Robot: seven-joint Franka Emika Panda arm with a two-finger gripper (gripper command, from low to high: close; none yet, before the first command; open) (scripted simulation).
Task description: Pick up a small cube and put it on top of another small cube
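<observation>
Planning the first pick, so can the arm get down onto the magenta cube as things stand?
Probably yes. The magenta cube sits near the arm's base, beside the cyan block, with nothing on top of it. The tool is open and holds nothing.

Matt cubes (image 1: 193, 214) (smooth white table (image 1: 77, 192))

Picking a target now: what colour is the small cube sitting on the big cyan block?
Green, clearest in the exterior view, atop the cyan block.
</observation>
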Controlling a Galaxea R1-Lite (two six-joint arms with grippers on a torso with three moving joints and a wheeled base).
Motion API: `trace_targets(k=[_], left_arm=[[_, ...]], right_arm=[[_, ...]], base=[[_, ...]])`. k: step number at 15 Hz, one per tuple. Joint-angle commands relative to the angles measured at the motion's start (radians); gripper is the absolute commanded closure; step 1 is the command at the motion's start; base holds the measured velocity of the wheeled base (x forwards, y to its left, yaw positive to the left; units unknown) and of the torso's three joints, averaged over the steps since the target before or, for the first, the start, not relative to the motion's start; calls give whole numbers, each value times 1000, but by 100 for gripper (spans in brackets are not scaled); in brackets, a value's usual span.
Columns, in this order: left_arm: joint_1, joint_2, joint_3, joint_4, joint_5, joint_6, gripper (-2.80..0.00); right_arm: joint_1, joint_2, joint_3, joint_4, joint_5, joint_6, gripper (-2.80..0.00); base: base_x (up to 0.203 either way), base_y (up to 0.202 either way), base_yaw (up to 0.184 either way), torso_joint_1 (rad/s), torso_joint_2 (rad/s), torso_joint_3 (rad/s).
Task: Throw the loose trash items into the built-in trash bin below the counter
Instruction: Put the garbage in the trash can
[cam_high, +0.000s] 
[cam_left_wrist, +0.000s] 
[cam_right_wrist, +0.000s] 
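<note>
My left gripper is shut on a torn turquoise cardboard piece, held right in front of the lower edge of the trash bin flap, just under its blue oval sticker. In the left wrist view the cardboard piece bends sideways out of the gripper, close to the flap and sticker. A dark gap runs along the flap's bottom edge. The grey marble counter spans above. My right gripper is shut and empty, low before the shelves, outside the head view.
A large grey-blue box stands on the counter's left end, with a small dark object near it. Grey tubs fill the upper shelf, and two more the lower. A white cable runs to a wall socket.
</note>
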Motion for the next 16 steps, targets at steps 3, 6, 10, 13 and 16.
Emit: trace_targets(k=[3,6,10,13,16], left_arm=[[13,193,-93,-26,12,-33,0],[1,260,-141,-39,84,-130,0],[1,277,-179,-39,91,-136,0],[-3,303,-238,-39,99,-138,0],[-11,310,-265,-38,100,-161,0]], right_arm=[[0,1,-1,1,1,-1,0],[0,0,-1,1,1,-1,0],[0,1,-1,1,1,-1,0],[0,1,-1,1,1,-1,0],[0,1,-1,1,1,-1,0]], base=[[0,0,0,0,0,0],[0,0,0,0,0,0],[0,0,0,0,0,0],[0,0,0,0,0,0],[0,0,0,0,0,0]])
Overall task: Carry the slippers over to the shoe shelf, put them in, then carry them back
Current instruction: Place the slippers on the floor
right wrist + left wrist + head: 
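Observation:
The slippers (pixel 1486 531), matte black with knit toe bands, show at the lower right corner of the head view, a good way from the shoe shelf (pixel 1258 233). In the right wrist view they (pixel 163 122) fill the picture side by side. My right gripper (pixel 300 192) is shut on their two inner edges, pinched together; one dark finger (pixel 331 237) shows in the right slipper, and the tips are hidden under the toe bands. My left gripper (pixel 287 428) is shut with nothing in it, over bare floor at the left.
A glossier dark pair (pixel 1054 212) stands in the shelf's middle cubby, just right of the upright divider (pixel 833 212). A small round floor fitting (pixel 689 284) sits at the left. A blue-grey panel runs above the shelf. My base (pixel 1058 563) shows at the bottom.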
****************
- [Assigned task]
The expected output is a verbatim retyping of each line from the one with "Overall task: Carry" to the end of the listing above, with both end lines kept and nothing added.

- [Completed task]
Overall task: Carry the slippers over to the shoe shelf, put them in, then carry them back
Current instruction: Place the slippers on the floor
right wrist + left wrist + head: 
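Observation:
The slippers (pixel 1486 531), matte black with knit toe bands, show at the lower right corner of the head view, a good way from the shoe shelf (pixel 1258 233). In the right wrist view they (pixel 163 122) fill the picture side by side. My right gripper (pixel 300 192) is shut on their two inner edges, pinched together; one dark finger (pixel 331 237) shows in the right slipper, and the tips are hidden under the toe bands. My left gripper (pixel 287 428) is shut with nothing in it, over bare floor at the left.
A glossier dark pair (pixel 1054 212) stands in the shelf's middle cubby, just right of the upright divider (pixel 833 212). A small round floor fitting (pixel 689 284) sits at the left. A blue-grey panel runs above the shelf. My base (pixel 1058 563) shows at the bottom.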

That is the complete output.